We use pretty much vanilla configurations for the most part. Is it safe to proceed with the mindset that adopting custom values for the stasis threadpool and ensuring unused modules are disabled help against reaching this specific high water, then? (It seems a fairly obvious question, but it goes a way into helping to better grasp what I’m dealing with here.)
It’s not possible to lose messages but could it affect other requests, possibly. It really depends on what your application does.
Before you start tweaking stasis threadpool stuff, take a look at your ARI application. It sounds like it’s not keeping up with the call rate you’re attempting. One possible solution is to run multiple instances of your application using an “ari proxy” that can distribute requests from Asterisk to multiple app instances. There are multiple implementation of an ari proxy service but a google search will bring them up.
If you do decide to tweak the threadpool just remember that there are still a finite number of resources so make small controlled changes and keep track of what the effects are.
I see the queue message sometimes for relatively small systems, where not really a lot is going on.

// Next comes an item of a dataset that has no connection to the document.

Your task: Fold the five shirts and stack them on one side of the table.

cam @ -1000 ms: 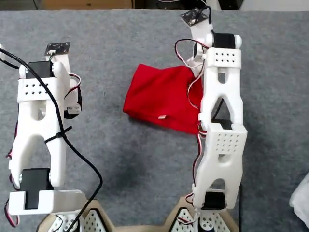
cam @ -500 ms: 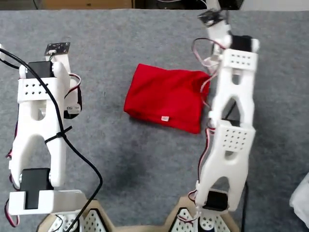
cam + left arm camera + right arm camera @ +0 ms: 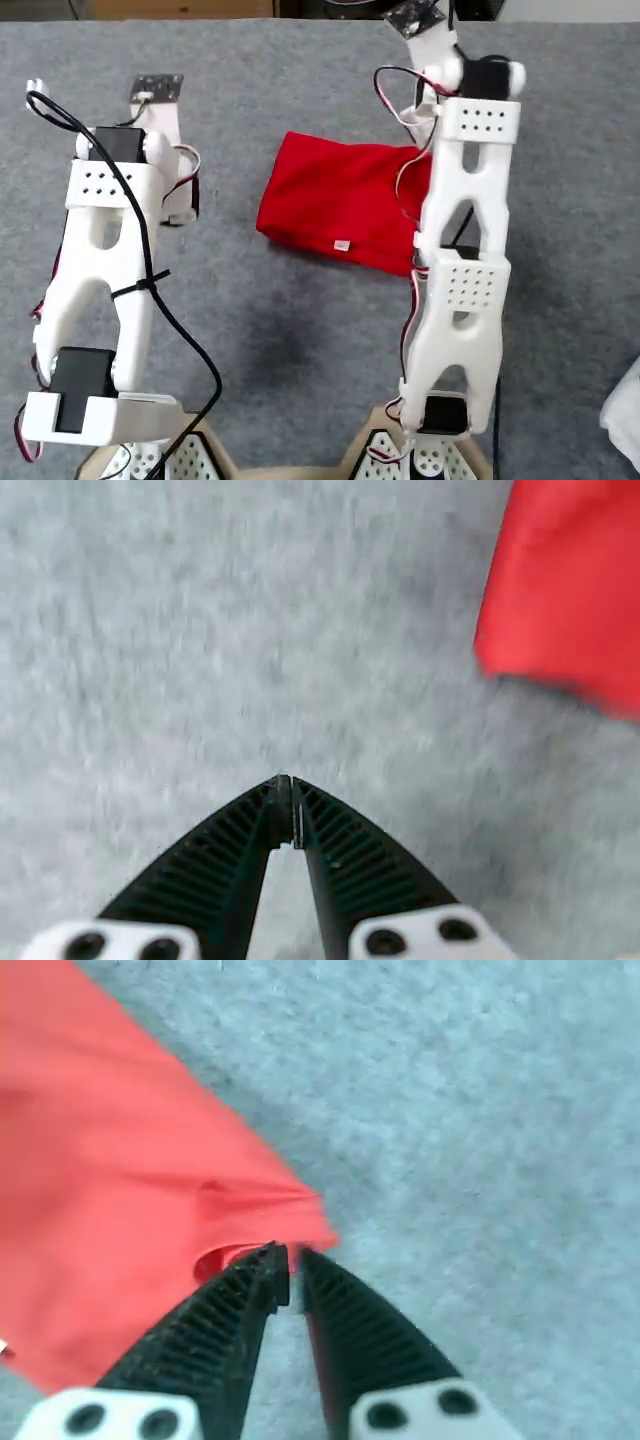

One of these systems has currently about 200 registered phones and it always shows the message at Asterisk startup and not afterwards (only a few MWI, etc messages), if the virtual machine is running on a single processor. There are no messages for 4 or more CPUs. Since there is no real load on these systems, I think it could be that waiting CPUs may sometimes be ultimately responsible, but this is only a guess. It would imply that one should check the CPU resources before doing anything else.
It would be interesting to know, whether my assumption makes any sense.
Yeah, one CPU really isn’t enough to handle anything more than a few phones. It’s not a matter of CPU cycle availability but of parallel thread availability. In such a case, you can set the threadpool as high as you want but there’s still only 1 CPU thread doing all the work.
Thank you for the answers. I will look into ways to verify the capacity on our end too.
To clarify on the points raised, the architecture that was tested to yield these results is effectively a dialer-type application. It uses ARI to send the originates with parametrized variables and consumes UserEvents in the dialplans it makes use of in order to register the call results according to our system’s specifications. The machines running Asterisk have 8 cores and are dedicated to running it.
It is actually being modified right now in another branch to make primary use of AMI instead, and we will have a proxy layer and a load balancer between the requester and Asterisk instances. We will have ARI involved as well, but only on dialplans effectively making use of Stasis(), so I’m led to think it will have less of an impact in its Task Processor. In the long run, we hope to have everything running using Kubernetes and scale as needed.
On that matter, are there any concerns I should raise to the rest of the dev team here regarding this throughput via AMI? We happen to have some people with experience creating applications with a robust amount of simultaneous calls using just AMI, just not in our current development toolkit.